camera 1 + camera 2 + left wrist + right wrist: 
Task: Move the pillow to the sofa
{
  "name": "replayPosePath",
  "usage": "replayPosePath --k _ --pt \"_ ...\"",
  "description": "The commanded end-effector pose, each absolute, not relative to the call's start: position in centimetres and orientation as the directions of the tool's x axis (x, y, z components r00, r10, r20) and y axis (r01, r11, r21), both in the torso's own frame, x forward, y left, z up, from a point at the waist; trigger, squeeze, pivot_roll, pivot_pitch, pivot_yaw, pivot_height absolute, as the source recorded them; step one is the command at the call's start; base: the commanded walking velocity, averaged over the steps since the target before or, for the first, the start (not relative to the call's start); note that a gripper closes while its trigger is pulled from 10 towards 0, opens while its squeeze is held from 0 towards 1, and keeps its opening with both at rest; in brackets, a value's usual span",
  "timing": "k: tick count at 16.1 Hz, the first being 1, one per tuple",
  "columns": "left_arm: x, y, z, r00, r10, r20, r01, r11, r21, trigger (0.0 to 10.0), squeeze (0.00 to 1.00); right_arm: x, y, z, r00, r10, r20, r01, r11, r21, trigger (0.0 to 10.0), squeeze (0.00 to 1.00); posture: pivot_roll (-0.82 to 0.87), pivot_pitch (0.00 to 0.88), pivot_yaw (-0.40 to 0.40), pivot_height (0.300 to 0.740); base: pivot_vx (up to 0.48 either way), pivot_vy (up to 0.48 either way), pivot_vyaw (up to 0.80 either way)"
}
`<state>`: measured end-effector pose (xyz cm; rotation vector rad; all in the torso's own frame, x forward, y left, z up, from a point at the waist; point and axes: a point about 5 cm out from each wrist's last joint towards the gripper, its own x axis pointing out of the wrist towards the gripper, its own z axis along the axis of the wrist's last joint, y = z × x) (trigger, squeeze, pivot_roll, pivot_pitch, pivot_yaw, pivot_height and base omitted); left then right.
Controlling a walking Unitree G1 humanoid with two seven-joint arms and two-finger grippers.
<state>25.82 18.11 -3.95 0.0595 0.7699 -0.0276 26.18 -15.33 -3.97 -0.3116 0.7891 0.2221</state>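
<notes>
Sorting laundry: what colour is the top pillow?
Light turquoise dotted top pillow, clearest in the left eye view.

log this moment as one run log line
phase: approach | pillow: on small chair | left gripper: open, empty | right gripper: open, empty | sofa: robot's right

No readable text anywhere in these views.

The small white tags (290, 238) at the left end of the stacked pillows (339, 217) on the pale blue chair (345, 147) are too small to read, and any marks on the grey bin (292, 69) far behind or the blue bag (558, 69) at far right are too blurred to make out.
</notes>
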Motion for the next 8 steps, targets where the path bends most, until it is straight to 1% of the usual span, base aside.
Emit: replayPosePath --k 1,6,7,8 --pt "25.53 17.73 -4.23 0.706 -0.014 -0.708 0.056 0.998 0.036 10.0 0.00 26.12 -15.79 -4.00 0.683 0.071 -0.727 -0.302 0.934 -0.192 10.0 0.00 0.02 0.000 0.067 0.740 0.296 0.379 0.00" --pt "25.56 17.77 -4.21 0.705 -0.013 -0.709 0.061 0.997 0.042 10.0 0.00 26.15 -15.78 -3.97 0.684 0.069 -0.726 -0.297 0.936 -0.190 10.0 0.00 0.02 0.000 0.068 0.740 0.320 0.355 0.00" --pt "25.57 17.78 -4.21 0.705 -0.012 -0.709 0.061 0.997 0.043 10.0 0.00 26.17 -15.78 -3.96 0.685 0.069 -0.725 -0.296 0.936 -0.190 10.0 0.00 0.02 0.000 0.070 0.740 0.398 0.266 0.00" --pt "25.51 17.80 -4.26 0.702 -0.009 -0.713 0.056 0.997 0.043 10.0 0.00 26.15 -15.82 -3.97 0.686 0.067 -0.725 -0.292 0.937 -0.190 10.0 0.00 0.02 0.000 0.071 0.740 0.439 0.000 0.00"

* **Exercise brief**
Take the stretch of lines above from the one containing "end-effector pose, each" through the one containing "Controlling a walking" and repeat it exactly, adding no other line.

* **Output for this task**
  "description": "The commanded end-effector pose, each absolute, not relative to the call's start: position in centimetres and orientation as the directions of the tool's x axis (x, y, z components r00, r10, r20) and y axis (r01, r11, r21), both in the torso's own frame, x forward, y left, z up, from a point at the waist; trigger, squeeze, pivot_roll, pivot_pitch, pivot_yaw, pivot_height absolute, as the source recorded them; step one is the command at the call's start; base: the commanded walking velocity, averaged over the steps since the target before or, for the first, the start (not relative to the call's start); note that a gripper closes while its trigger is pulled from 10 towards 0, opens while its squeeze is held from 0 towards 1, and keeps its opening with both at rest; in brackets, a value's usual span",
  "timing": "k: tick count at 16.1 Hz, the first being 1, one per tuple",
  "columns": "left_arm: x, y, z, r00, r10, r20, r01, r11, r21, trigger (0.0 to 10.0), squeeze (0.00 to 1.00); right_arm: x, y, z, r00, r10, r20, r01, r11, r21, trigger (0.0 to 10.0), squeeze (0.00 to 1.00); posture: pivot_roll (-0.82 to 0.87), pivot_pitch (0.00 to 0.88), pivot_yaw (-0.40 to 0.40), pivot_height (0.300 to 0.740); base: pivot_vx (up to 0.48 either way), pivot_vy (up to 0.48 either way), pivot_vyaw (up to 0.80 either way)"
}
`<state>`: measured end-effector pose (xyz cm; rotation vector rad; all in the torso's own frame, x forward, y left, z up, from a point at the waist; point and axes: a point about 5 cm out from each wrist's last joint towards the gripper, its own x axis pointing out of the wrist towards the gripper, its own z axis along the axis of the wrist's last joint, y = z × x) (trigger, squeeze, pivot_roll, pivot_pitch, pivot_yaw, pivot_height and base omitted); left then right.
Controlling a walking Unitree G1 humanoid with two seven-joint arms and two-finger grippers.

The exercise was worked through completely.